Moneyball: Brad Pitt’s second film on the list is a sports movie for the ages. The film, set in 2001, follows Oakland A’s general manager Billy Beane (Brad Pitt) attempting to assemble a “dream team” of sorts, even though he is extremely limited on money. He then hires a stats expert (Jonah Hill) to find the best players for the limited capitol he has. Jonah Hill and Brad Pitt are excellent in this film, hands down. It is a sports film that will appeal to anyone, even those with the most specific of taste. That is a trait that hardly exists in today’s cinema.

Midnight In Paris: If you haven’t seen Annie Hall, you’re missing out. You are missing out the not only the extremely genuine storytelling of Woody Allen, his mastery of filmmaking and the way he innovated the modern romantic comedy. He also displays his talents on 2011’s Midnight In Paris. The film follows a couple (Owen Wilson, Rachel McAdams) who vacation to Paris, and every night at midnight they are transported to the 1920’s, where they meet innovators of the arts such as Salvador Dali, Ernest Hemingway, F. Scott Fitzgerald and Pablo Picasso. This encounter helps them to strengthen their relationship. Is it odd that time travel is a component of this film? Yes. Is it odd that Woody Allen once again amazes all with his filmmaking? Of course not.

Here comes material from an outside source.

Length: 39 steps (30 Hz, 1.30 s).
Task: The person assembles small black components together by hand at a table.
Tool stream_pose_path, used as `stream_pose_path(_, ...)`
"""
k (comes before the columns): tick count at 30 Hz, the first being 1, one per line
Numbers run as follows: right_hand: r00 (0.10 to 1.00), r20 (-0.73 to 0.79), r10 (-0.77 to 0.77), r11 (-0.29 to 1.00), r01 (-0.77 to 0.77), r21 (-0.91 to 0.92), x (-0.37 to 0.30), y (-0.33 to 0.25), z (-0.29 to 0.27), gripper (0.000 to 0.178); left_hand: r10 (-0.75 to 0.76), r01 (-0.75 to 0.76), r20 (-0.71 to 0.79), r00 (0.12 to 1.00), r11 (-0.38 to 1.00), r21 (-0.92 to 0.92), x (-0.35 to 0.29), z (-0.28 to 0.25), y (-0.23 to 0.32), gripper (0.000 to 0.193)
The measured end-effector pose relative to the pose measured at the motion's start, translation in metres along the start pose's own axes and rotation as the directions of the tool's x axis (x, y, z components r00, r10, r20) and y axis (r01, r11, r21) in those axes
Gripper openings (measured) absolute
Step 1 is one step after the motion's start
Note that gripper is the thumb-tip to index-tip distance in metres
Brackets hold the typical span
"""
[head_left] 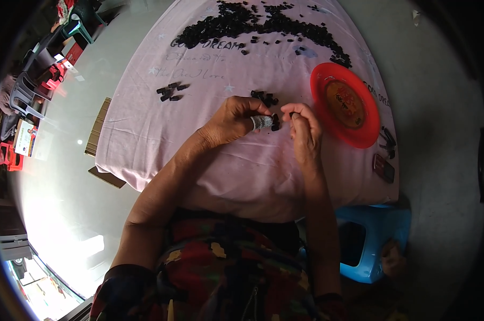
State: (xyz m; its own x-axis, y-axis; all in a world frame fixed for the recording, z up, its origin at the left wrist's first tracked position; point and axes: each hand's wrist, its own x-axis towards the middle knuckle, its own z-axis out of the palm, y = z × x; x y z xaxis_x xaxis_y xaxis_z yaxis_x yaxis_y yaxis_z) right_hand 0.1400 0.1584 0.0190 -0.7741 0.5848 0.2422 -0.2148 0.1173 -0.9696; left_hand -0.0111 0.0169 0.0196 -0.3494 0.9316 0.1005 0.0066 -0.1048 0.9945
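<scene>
Over the pink cloth, my left hand (232, 119) pinches a small black part (275, 121) between thumb and forefinger. A whitish wrap (261, 123) covers one of its digits. My right hand (307, 134) is close by on the right, its thumb and forefinger pressed together around a tiny dark piece (291, 115) too small to make out. A narrow gap separates the two hands. Just beyond them lies a small cluster of black parts (264, 98). Several more black parts (172, 91) are scattered farther left on the cloth.
A large heap of black parts (220, 27) spreads across the table's far side. Right of my hands sits a red plate (370, 127). A dark tool (388, 140) and a small red device (383, 168) lie near the right edge. A blue stool (383, 218) stands below.
</scene>
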Motion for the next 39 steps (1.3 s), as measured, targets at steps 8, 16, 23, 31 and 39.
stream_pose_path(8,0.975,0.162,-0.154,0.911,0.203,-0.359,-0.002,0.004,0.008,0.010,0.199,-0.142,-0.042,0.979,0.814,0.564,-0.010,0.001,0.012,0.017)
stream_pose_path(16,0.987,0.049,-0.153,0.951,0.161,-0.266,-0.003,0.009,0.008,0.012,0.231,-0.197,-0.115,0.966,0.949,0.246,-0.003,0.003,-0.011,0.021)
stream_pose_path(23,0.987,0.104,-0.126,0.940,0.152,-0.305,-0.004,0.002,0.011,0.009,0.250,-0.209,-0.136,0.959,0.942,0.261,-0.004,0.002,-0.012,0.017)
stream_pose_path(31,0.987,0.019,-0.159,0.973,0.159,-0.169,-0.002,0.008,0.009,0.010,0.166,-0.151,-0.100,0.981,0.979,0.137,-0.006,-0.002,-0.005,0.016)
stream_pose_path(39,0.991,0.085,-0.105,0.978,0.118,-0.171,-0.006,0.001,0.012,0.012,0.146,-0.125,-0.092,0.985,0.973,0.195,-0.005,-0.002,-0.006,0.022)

The Muppets: Jim Henson passed away far before his time, and his creation, The Muppets could have changed from his original view and became unbearable. The 2011 film tributes Henson in everyway respectable. The film is a kid’s film indirectly aimed towards an adult audience. Weird. The film itself, however, is not weird and aims to please anyone. Written by How I Met Your Mother’s Jason Segel, it is almost autobiographical, as in, it follows the comeback of the Muppets, while in actuality, they did indeed make a comeback. All’s well that ends well (as usual). I mean, come on it is the Muppets, what’d you expect? But who would have guessed that this movie would have such an in-depth connection to actuality? Honestly, no one.

J. Edgar: Clint Eastwood is an American icon. He re-invented the outlaw role (The Man With No Name Trilogy) and has even directed a series of acclaimed films, J. Edgar being one of them. Detailing J. Edgar Hoover’s (Leonardo DiCaprio) rise from public investigator to America’s “Top Cop”, the film covers a whole lot, including his rumored homosexuality. DiCaprio masters the role with ease, and The Social Network’s Armie Hammer makes a statement in the supporting role as Clyde Tolson, Hoover’s sideman and rumored lover. Eastwood’s direction and storytelling is masterfully done and keeps the viewer interested and on track all the way through the film’s almost three hour run time. The film may not be as entertaining as Eastwood’s classic films, but it is an excellent addition to his collection of directed films.